El Banco de España ha confirmado que el euríbor cerró diciembre de 2025 en el 2,267%, marcando su quinta subida mensual consecutiva. Esta cifra representa un ligero incremento de 0,05 puntos porcentuales en comparación con noviembre, cuando se situó en 2,217%. Aunque esta tendencia al alza es motivo de atención, se ha dado con una intensidad moderada.
Comparando este cierre con el dato de diciembre de 2024, que fue de 2,436%, se observa una reducción de 0,169 puntos porcentuales, lo que sigue beneficiando a quienes tienen hipotecas variables al momento de revisar sus contratos anualmente.
En los últimos seis meses, la media del euríbor se posicionó en 2,081%, mientras que la media del año pasado fue de 2,436%. Para ilustrar el impacto de este cierre en las finanzas personales, un titular de una hipoteca variable de 150.000 euros a 30 años con un diferencial del 0,99% más euríbor verá una disminución de su cuota mensual de 14 euros, lo que se traduce en un ahorro anual aproximado de 168 euros.
Panorama menos volátil
Laura Martínez, portavoz de iAhorro, ha señalado que “estamos ante un euríbor mucho menos volátil que en años anteriores, lo que proporciona más visibilidad al mercado hipotecario. Sin embargo, también ha generado cierta decepción entre quienes esperaban caídas más significativas”.

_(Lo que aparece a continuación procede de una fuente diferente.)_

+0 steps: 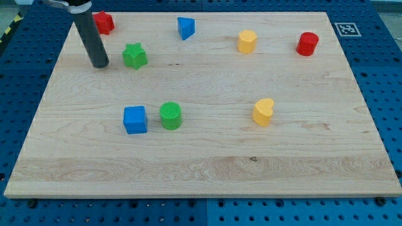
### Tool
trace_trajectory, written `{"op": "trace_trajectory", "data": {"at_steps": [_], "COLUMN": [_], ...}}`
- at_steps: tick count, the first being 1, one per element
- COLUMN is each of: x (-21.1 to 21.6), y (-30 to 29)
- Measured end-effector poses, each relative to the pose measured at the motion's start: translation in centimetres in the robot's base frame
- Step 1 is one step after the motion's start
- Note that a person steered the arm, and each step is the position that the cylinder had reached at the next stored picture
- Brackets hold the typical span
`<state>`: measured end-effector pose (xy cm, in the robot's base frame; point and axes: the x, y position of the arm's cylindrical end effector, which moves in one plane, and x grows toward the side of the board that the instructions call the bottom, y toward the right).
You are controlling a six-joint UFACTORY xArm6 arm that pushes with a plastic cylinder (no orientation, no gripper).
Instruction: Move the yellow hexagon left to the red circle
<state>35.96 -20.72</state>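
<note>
The yellow hexagon (247,41) lies near the view's top, right of centre. The red circle (308,44) lies to its right, near the top right corner of the board, a clear gap between them. My tip (100,64) rests on the board at the view's upper left, far left of both, just left of the green star (134,56) and below a red block (103,22).
A blue triangle (186,27) lies at the top centre. A blue cube (135,119) and a green cylinder (170,115) sit side by side at the lower left. A yellow heart (264,112) lies right of centre. The wooden board (207,169) ends in blue pegboard all round.
</note>
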Motion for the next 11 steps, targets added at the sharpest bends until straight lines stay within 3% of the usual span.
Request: {"op": "trace_trajectory", "data": {"at_steps": [2,3,7,9,10,11], "x": [3.3,4.3,5.0,5.4,2.1,-2.6], "y": [1.8,5.5,7.4,21.2,25.8,25.6]}}
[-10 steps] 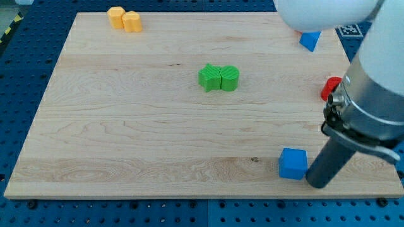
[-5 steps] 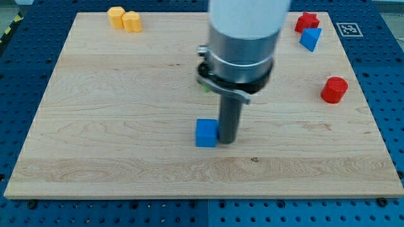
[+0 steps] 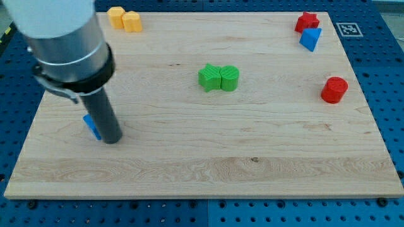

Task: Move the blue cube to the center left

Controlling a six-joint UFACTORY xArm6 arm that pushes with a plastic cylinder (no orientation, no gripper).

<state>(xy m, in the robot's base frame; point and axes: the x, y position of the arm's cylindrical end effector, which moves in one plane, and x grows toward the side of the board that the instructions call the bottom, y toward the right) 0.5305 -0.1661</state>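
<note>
Gripperless, my tip [image 3: 112,140] touches the blue cube [image 3: 92,126] on the wooden board [image 3: 189,157], blue pegboard [image 3: 385,94] around

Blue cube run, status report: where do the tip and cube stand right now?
My tip down at board's center left. Blue cube touching its left side, mostly hidden behind the rod. No other block nearby.

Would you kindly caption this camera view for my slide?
My tip presses the blue cube at the board's center left.

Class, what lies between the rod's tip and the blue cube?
Nothing: in the camera view my tip sits right against the blue cube, on its right side.
</note>
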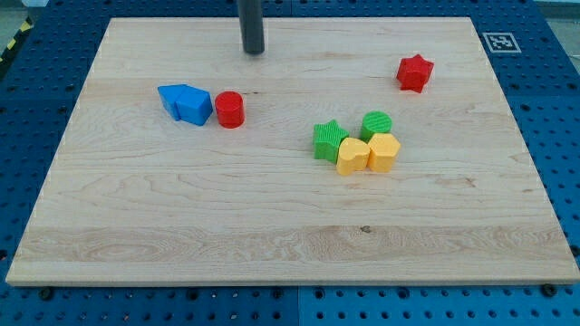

Por su parte, Pablo Vega, experto del comparador de hipotecas Roams, ha anticipado que “mientras la inflación esté controlada, no hay motivos de fondo para una subida de tipos”. Destacó la importancia de “no sobrerreaccionar” ante la expectativa de que el euríbor se aleje del tipo oficial.
De cara al futuro, Diego Barnuevo, analista de Ebury, no espera “movimientos agresivos” en los primeros meses de 2026. Sin embargo, advirtió que si las apuestas por subidas de tipos en 2027 se consolidan, podría abrirse margen para que se produzcan repuntes adicionales en el euríbor a lo largo de 2026. En cualquier caso, Barnuevo considera que “resulta prematuro y especulativo pronosticar los pasos del BCE más allá de 2026”. A lo largo del año, el Banco Central Europeo (BCE) ha optado por mantener una política de cautela, dejando los tipos en el 2% mientras evalúa si la moderación de la inflación es estructural o solo coyuntural, tal como se ha explicado.
En resumen, el cierre del euríbor en 2,267% refleja tanto la estabilidad del mercado hipotecario como las expectativas cautelosas de los expertos en relación a futuros movimientos en las tasas de interés. Esto permite a los prestatarios disfrutar de un alivio en sus cargas mensuales, aunque la preocupación por la inflación y su impacto a largo plazo sigue presente en el horizonte económico.